Content provided courtesy of USAA.
It's best to begin saving for retirement when you're years away from it — at the start of your working years or even sooner.
But, let's face it, not everyone does.
Indeed, the Employee Benefit Research Institute's 2015 Retirement Confidence Survey showed more than half of U.S. workers' household savings and investments have less than $25,000 saved or invested, excluding primary home value and defined benefit plans.
If you're down the road in your career but have been lax in saving for retirement, you're clearly not alone. But don't let that lull you into inactivity.
Now is the time to get serious about your retirement. Consider these three tips from USAA financial planning professionals, then come up with a plan for the future and act on it.
- Face the facts. While it may be tempting to bury your head in the sand, don't waste any more time. You've come to the realization that your retirement needs attention, so make the effort to understand your financial situation. Use retirement calculators or talk to a financial planner to determine just how far behind you are and how you can catch up.

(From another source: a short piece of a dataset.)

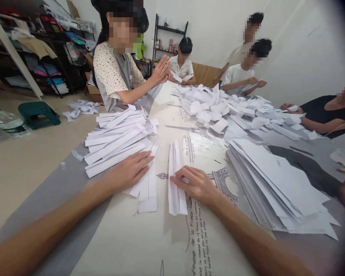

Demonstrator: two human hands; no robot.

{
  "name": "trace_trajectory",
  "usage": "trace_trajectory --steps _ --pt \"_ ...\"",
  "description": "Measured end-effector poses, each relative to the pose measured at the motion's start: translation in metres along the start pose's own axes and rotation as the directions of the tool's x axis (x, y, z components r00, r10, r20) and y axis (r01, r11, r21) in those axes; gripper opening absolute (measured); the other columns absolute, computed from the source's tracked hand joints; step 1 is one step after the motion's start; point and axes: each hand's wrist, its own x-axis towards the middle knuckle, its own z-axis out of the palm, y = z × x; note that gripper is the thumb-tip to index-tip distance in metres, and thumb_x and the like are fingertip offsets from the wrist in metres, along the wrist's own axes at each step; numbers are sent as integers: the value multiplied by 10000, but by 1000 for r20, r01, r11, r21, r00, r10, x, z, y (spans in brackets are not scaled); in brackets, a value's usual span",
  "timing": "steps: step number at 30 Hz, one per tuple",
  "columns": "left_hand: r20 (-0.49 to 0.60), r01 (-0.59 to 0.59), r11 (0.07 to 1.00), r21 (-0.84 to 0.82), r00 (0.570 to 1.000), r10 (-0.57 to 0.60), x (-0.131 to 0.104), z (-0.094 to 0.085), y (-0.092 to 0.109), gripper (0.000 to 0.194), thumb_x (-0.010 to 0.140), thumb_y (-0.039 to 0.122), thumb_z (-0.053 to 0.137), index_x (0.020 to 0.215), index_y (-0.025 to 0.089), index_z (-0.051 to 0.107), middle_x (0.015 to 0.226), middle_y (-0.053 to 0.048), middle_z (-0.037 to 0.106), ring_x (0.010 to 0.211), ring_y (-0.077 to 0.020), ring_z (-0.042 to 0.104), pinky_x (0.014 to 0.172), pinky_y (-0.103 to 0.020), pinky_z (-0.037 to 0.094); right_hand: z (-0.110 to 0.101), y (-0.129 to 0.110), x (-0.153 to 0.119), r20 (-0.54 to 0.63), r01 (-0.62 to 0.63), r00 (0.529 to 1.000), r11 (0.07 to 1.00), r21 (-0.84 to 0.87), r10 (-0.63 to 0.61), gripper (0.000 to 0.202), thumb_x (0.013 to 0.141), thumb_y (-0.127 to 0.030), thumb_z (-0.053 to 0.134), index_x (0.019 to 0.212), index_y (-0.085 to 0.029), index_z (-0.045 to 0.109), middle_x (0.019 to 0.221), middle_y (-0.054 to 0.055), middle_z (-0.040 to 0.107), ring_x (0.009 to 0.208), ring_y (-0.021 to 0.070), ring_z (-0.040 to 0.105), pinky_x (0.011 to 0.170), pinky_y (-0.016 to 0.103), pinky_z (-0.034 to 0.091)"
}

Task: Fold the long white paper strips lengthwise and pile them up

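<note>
My left hand lies with its fingers stretched over loose white paper strips at the near end of a pile of folded strips. Just right of the table's middle, my right hand has its thumb and fingers on a long folded paper strip, which lies lengthwise with raised creases. The fingertips pinch the strip's right side. A stack of white sheets is fanned out to the right of my right hand.
A large heap of folded papers covers the table's far part. Several people sit or stand around the table; one at the far left holds both hands together. A green stool and plastic bottles are on the floor.
</note>
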Motion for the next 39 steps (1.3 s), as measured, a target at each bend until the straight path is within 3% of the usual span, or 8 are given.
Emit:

- Don't despair. You may have missed opportunities to fund your retirement, but you can still make a big difference. Get in the mindset of action, rather than regret or shame. Many assume they missed the retirement boat and plan to work until they drop. But changes in health, family, employment and other life situations could limit your ability to work in your golden years, so don't count on it.
- Act now. If you haven't been saving throughout your career, the need to put down money for retirement is even greater now. You may need to make lifestyle changes, such as downsizing or doing without luxuries, to step up your contributions to your 401(k) or other retirement funds such as individual retirement accounts. Decide how you're going to fund your retirement and begin immediately with your catch-up plan.